▸ **Problem details**: Within the lines below, the span from the line with "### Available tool" to the line with "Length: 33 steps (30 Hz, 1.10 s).", both ends included, is to be reproduced exactly, with pictures omitted.

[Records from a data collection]
==================================================
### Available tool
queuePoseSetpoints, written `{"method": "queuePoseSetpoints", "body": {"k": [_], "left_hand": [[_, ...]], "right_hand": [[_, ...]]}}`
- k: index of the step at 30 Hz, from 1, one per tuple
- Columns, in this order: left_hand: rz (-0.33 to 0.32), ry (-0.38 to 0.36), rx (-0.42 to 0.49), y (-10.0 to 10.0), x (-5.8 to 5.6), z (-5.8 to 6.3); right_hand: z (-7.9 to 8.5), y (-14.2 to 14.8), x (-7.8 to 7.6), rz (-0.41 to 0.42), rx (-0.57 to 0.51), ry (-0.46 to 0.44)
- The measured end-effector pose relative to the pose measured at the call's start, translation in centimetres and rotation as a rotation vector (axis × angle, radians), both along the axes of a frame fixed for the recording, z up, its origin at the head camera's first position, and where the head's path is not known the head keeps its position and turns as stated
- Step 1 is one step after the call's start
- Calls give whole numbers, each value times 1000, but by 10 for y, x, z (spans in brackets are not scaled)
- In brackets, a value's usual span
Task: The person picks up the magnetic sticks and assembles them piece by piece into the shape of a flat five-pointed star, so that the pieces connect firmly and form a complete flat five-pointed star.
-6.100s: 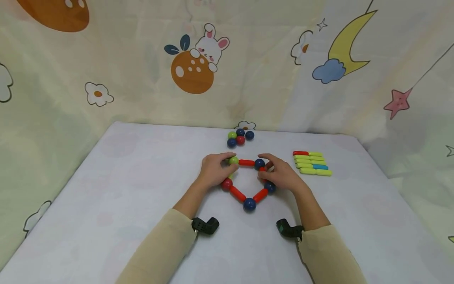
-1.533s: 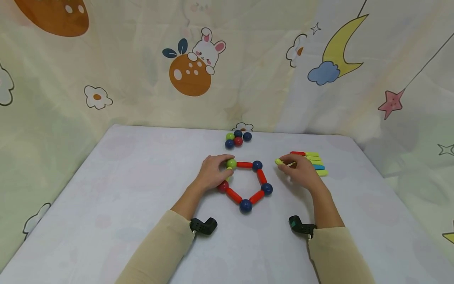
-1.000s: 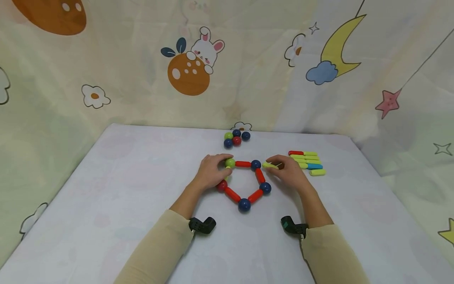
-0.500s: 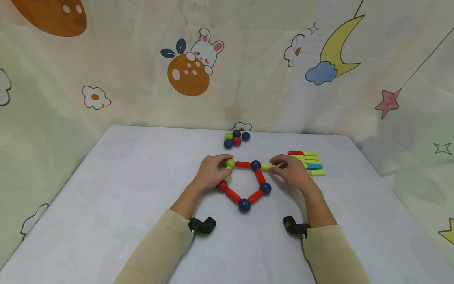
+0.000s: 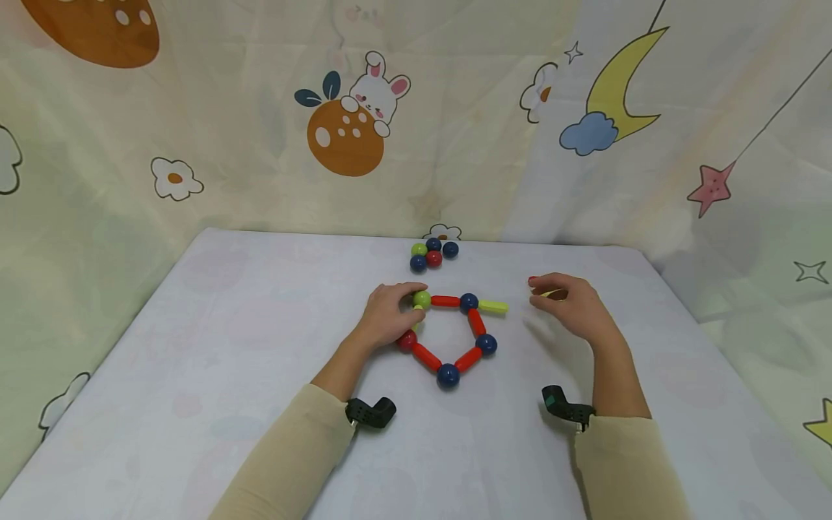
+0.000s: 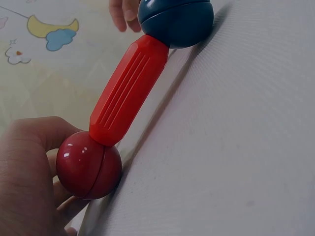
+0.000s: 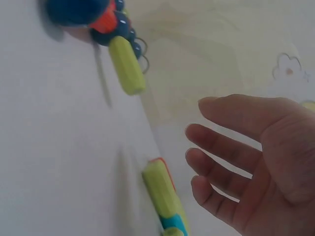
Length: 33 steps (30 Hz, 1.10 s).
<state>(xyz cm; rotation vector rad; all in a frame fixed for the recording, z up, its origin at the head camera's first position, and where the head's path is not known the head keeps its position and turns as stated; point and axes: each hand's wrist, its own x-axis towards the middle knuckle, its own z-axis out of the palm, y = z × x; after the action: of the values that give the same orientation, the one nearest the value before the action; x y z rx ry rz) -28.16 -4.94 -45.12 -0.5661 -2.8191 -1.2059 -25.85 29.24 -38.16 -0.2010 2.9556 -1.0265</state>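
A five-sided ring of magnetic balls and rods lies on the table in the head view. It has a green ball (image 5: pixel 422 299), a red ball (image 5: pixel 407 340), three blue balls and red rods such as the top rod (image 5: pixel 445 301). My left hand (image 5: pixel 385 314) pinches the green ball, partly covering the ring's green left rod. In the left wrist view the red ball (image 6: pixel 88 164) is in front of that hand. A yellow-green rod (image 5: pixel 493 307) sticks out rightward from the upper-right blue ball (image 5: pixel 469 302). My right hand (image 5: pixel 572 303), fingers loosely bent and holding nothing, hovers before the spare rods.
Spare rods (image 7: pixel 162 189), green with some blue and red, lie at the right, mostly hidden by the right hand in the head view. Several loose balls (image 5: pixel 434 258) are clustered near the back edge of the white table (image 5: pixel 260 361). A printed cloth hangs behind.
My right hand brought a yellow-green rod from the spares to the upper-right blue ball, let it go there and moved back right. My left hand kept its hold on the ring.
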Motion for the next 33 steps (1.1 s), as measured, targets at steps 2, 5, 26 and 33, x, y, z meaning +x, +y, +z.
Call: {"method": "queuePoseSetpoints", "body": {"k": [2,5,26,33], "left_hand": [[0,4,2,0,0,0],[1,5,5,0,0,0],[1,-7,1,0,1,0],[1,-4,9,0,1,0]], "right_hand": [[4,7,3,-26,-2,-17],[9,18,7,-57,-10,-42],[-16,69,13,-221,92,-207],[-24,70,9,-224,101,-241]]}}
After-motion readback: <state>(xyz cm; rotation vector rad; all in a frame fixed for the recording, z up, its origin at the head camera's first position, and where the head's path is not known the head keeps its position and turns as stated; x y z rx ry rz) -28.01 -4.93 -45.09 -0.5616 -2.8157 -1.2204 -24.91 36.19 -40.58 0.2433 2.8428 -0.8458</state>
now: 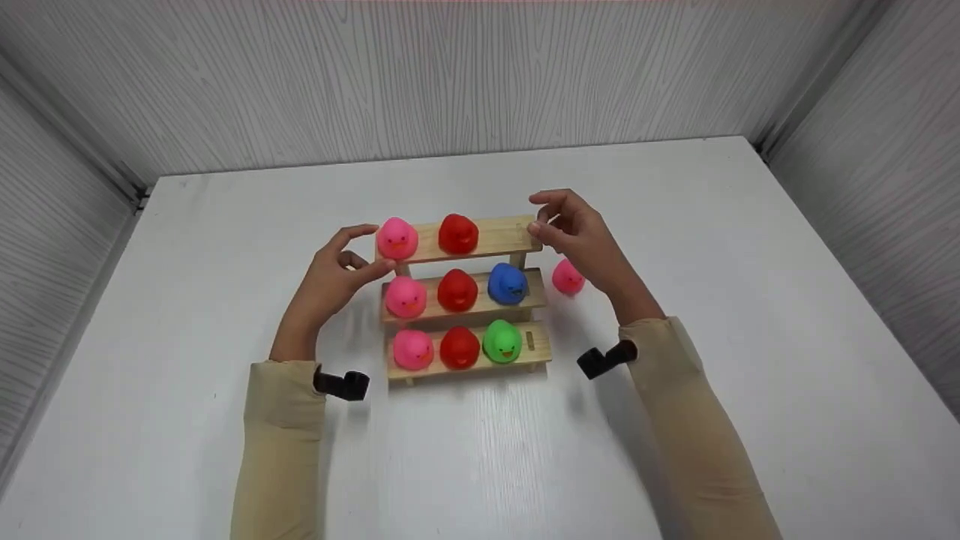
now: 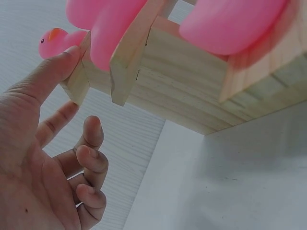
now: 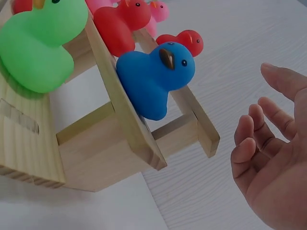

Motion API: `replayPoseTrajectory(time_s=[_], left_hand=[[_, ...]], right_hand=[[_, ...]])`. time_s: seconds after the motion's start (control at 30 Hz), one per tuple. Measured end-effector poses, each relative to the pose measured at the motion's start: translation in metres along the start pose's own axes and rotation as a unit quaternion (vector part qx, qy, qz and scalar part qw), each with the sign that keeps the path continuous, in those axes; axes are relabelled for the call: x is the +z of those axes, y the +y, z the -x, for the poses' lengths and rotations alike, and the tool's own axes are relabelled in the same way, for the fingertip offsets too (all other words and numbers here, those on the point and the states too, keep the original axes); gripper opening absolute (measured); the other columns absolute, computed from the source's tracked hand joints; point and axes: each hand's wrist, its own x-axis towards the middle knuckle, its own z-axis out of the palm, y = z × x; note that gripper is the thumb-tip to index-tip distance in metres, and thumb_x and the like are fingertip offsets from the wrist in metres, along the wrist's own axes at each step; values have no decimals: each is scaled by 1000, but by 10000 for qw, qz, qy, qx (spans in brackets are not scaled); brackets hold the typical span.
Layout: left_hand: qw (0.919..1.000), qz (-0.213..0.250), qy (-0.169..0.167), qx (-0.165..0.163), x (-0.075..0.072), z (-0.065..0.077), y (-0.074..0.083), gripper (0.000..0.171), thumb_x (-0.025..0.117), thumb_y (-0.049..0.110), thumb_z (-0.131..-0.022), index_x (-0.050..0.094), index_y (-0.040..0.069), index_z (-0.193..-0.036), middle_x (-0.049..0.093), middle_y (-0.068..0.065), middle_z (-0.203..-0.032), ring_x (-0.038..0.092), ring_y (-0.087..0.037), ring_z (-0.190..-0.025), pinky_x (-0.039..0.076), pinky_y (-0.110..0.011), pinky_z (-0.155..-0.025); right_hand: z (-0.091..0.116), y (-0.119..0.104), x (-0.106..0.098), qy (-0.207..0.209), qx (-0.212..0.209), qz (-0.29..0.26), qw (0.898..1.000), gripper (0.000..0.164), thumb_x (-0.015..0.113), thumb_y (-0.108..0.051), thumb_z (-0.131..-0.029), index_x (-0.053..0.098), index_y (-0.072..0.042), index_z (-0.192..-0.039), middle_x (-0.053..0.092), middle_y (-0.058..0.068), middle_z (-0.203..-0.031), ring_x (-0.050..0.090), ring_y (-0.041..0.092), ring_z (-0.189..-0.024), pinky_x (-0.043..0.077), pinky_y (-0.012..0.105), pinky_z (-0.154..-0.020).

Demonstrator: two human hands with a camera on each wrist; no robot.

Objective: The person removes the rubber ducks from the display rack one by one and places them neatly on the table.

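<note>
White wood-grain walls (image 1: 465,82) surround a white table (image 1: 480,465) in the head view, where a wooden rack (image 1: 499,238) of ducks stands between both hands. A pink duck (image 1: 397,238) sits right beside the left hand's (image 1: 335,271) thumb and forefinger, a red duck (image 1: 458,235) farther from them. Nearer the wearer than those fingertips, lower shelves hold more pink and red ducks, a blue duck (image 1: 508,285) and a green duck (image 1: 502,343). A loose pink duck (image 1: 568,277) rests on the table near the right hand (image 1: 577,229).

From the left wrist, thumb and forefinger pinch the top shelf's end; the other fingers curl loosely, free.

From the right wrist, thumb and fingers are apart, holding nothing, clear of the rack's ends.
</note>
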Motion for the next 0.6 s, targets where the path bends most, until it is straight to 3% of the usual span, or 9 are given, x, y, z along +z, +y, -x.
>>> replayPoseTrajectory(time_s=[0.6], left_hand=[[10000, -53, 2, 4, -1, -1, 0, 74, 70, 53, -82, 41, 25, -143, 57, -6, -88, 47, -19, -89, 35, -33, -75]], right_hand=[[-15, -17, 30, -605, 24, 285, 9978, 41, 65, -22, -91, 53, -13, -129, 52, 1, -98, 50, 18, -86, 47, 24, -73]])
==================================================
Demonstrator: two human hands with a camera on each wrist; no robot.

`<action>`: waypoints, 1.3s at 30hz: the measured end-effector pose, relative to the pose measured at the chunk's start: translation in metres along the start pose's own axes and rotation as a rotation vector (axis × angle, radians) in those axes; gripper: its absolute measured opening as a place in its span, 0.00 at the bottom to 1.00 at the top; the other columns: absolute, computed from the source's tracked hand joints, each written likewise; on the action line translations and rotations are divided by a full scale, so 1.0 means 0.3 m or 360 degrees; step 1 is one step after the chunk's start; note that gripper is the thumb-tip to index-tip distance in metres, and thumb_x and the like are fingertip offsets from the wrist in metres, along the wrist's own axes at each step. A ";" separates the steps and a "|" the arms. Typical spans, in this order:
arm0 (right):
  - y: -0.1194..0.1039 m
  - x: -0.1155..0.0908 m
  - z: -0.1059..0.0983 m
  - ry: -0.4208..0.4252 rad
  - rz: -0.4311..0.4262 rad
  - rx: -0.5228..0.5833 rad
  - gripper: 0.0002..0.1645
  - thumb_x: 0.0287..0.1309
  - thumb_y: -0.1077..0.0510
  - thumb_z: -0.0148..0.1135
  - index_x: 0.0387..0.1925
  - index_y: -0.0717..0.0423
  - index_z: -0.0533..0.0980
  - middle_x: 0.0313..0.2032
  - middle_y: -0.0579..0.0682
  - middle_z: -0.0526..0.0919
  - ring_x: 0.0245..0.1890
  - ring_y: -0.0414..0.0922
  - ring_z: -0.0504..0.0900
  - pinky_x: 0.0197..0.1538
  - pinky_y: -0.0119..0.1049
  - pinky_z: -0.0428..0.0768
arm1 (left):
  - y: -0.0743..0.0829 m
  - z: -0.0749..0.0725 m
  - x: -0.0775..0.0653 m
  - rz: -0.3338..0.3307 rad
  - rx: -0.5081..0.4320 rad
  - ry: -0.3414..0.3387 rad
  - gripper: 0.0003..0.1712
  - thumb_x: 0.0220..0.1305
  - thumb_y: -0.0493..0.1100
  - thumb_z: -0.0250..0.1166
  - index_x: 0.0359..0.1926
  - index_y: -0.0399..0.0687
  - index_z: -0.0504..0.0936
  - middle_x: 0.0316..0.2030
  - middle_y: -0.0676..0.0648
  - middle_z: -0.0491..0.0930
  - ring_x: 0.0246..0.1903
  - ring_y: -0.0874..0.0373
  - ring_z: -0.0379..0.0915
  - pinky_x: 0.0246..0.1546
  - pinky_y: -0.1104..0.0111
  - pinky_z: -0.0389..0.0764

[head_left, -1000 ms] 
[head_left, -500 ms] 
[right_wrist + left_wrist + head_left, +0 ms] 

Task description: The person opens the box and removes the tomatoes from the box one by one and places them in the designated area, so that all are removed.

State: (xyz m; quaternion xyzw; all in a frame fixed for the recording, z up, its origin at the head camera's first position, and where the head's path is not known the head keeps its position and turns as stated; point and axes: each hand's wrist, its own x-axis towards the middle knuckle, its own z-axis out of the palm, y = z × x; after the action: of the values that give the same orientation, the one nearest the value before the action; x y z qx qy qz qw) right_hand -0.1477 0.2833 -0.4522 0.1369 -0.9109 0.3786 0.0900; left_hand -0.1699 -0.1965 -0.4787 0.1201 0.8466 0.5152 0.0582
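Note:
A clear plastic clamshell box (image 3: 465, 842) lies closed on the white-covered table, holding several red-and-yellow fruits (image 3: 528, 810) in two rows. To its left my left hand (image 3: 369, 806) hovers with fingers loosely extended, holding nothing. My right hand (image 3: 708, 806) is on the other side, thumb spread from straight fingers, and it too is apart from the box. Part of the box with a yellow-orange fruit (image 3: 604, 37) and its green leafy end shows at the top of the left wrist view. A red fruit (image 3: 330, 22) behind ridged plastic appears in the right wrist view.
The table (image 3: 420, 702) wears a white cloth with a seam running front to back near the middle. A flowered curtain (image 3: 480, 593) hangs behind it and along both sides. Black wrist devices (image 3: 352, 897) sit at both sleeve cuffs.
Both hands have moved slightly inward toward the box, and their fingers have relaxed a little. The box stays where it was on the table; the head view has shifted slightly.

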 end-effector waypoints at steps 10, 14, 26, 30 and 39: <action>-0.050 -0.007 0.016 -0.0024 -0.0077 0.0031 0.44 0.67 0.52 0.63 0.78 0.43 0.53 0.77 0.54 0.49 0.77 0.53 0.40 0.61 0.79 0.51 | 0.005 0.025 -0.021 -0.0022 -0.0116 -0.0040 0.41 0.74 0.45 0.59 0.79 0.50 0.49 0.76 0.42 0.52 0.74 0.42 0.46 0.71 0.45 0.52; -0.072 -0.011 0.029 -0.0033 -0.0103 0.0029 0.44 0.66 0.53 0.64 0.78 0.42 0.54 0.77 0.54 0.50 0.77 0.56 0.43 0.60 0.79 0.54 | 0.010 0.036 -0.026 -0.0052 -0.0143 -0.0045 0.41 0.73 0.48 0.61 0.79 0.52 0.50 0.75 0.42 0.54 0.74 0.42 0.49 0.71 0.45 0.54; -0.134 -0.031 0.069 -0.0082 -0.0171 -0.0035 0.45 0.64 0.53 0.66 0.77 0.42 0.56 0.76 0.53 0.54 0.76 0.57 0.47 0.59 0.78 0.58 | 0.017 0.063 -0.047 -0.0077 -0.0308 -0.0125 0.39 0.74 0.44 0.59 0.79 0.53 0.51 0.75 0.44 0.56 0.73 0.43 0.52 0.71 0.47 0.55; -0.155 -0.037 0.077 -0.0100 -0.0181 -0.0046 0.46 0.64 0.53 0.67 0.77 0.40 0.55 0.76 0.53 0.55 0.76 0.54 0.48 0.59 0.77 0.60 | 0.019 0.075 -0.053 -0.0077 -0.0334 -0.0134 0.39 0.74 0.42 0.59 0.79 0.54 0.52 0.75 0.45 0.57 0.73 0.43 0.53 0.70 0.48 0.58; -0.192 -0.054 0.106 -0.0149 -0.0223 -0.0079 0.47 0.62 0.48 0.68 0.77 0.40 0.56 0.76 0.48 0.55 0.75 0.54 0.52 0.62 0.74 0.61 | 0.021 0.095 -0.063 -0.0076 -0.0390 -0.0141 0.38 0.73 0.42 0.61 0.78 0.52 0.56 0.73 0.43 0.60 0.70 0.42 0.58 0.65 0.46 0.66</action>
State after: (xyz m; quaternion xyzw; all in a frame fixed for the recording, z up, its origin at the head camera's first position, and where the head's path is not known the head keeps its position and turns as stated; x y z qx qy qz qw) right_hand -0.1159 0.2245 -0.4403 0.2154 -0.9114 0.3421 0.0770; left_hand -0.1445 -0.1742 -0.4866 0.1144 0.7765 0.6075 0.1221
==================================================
▸ **Exercise result**:
### Available tool
queuePoseSetpoints, written `{"method": "queuePoseSetpoints", "body": {"k": [_], "left_hand": [[_, ...]], "right_hand": [[_, ...]]}}`
- k: index of the step at 30 Hz, from 1, one per tuple
- Columns, in this order: left_hand: rz (-0.33 to 0.32), ry (-0.38 to 0.36), rx (-0.42 to 0.49), y (-10.0 to 10.0), x (-5.8 to 5.6), z (-5.8 to 6.3); right_hand: z (-7.9 to 8.5), y (-14.2 to 14.8), x (-7.8 to 7.6), rz (-0.41 to 0.42), rx (-0.57 to 0.51), ry (-0.46 to 0.44)
- The measured end-effector pose relative to the pose measured at the call's start, translation in centimetres and rotation as a rotation vector (axis × angle, radians), both along the axes of a frame fixed for the recording, z up, its origin at the head camera's first position, and where the head's path is not known the head keeps its position and turns as stated
- Step 1 is one step after the call's start
- Calls give whole numbers, each value times 1000, but by 10 for y, x, z (spans in brackets are not scaled)
- In brackets, a value's usual span
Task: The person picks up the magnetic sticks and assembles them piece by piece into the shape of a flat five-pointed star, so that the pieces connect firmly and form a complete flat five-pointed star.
-6.100s: 
-1.533s: 
-1.000s: 
-0.500s: 
+0.000s: 
+0.000s: 
+0.000s: 
Length: 33 steps (30 Hz, 1.10 s).

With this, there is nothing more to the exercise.